# Watches Not Dying Out In Films And On Tv



## Guest (Jan 19, 2011)

I was watching episode two of season (series) two of the remake of V the other day, and I noticed that nearly everyone in it was wearing a watch.

It appears to be the case in films too, and even on TV panel shows.

So, while people living in standard boring reality are all apparently using their phones to tell the time nowadays, it seems that at least on the screen watches are still in vogue.

I hope this will be sufficient to cultivate/rejuvenate a love of watches in the population at large, at least among those who are of a televisual or cinematic bent.


----------



## natnat (Nov 23, 2010)

I have started noticing watches a lot on TV too. Even soaps, I noticed Phil Mitchel had one on the other day, I only caught a glance but it looked like a Rolex Sub. But thats my untrained eye so probably not.


----------



## Chromejob (Jul 28, 2006)

It's a body language/gesture that is still instantly recognizable: holding up your wrist and reading the time. The same done with a phone doesn't work: is he looking at who called, or getting a Facespacenet update, or...?

I keep seeing the rather macho watches on the cops of THE WIRE and saying, "nice watch." No idea what they're wearing though.


----------



## Micky (Apr 2, 2009)

Some of the time on TV it's product placement. I've seen the guys in top gear going out of their way to flash watches. Clearly in some movies such as Bond movies there is some serious advertising going on not just for watches but cars, phones etc. Bond will be driving a Nissan Micra next if the price is right.


----------



## Davey P (Sep 9, 2010)

Micky said:


> Some of the time on TV it's product placement. I've seen the guys in top gear going out of their way to flash watches.


I think the F1 commentary boys are guilty of that as well... Either that, or they are having a competition to see who can wear the biggest watch, just for a laugh :lol:


----------



## natnat (Nov 23, 2010)

Can anyone help me out with this?

In the film "High heels and low lifes" Minnie Driver wears a divers watch, I think it has what I have seen the site refere to as a Pepsi bessel. I don't suppose anyone knows what watch it is do they?
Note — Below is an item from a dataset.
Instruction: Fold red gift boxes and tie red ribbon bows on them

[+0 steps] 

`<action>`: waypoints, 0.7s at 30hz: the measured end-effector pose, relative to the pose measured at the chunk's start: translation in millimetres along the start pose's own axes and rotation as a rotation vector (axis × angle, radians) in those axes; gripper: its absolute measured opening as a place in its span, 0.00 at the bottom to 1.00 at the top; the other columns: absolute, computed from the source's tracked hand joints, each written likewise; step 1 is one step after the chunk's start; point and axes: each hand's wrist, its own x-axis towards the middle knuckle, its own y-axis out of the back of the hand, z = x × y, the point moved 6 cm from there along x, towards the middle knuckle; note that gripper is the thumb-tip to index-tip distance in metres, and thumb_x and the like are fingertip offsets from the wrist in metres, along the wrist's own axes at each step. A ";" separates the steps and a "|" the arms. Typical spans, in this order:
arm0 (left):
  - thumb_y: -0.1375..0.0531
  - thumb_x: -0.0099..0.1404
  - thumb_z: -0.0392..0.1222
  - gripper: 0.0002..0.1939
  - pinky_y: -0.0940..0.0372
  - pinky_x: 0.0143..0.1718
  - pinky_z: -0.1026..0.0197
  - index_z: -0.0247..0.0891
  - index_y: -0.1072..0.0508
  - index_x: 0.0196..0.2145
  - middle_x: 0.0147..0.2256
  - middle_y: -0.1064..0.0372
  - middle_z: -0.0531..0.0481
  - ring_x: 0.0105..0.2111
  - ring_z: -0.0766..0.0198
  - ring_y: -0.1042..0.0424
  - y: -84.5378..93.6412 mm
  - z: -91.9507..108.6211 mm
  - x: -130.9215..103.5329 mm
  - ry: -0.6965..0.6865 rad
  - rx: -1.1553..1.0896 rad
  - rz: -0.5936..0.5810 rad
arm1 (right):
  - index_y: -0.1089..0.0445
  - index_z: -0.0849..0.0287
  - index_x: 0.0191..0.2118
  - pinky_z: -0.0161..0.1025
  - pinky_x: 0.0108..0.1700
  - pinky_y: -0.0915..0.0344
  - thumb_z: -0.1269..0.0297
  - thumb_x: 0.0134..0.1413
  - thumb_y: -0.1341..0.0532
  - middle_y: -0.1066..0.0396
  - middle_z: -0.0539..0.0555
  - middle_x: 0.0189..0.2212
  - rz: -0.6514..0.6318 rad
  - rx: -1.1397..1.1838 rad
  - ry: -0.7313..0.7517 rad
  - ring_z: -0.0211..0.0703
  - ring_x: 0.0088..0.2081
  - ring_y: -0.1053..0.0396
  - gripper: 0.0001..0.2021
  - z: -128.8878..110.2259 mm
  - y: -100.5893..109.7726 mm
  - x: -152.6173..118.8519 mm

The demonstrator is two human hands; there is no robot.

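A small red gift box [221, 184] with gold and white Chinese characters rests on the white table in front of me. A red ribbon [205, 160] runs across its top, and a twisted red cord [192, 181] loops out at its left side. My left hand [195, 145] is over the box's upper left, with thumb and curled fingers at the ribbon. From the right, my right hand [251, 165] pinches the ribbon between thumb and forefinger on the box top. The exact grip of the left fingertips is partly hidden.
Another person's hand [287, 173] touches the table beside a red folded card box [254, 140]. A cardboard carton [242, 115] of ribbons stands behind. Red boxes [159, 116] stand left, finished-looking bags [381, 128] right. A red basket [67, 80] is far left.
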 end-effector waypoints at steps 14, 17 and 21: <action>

I have had no luck with Google so I may have to go and watch it again, it's driving me mad.


----------



## kevkojak (May 14, 2009)

Davey P said:


> Micky said:
> 
> 
> > Some of the time on TV it's product placement. I've seen the guys in top gear going out of their way to flash watches.
> ...


I watched Iron Man 2 this week (finally), and as well as 'Tony Stark' making a big deal of picking his favourite Jaegar out of the watch box, I'm sure it swaps hands depending how he's facing the camera!


----------



## Roger the Dodger (Oct 5, 2009)

natnat said:


> Can anyone help me out with this?
> 
> In the film "High heels and low lifes" Minnie Driver wears a divers watch, I think it has what I have seen the site refere to as a Pepsi bessel. I don't suppose anyone knows what watch it is do they?
> 
> I have had no luck with Google so I may have to go and watch it again, it's driving me mad.


Nat, 'Pepsi' bezels are blue and red, same as the colours on a Pepsi can. Some are 50/50 blue/red, like a Rolex GMT, others are 2/3 blue, 1/3 red, like the Seikos. Like this.....


----------



## natnat (Nov 23, 2010)

Hi Roger yep it's deffinatly a pepsi besel, just not sure what make.


----------



## itsguy (Nov 16, 2009)

It's sometimes the actor's own watch. Since we're on the subject, and it's about time this thread wandered wildly off topic, any ideas about:

1. Matte LeBlank (Joey's) watch in 'episodes' on the BBC (warming up and 2nd episode quite funny)

2. The Yakuza gangster's watch in 'Predators' (a dreadful movie some friends tortured me with the other day, the watch was easily the best bit)

'Inception' was one long watch ad, particularly in Imax!


----------



## Guest (Jan 20, 2011)

*Kyle Hobbes* in V










...anyone recognise the watch?


----------



## Orange25 (Dec 30, 2010)

I'm glad there are still some watches being shown on TV and film. I think when you wear a smart outfit like a suit, a nice watch really adds to the look. For men, especially, a watch gives a chance to flaunt a little in the same way women use jewellery.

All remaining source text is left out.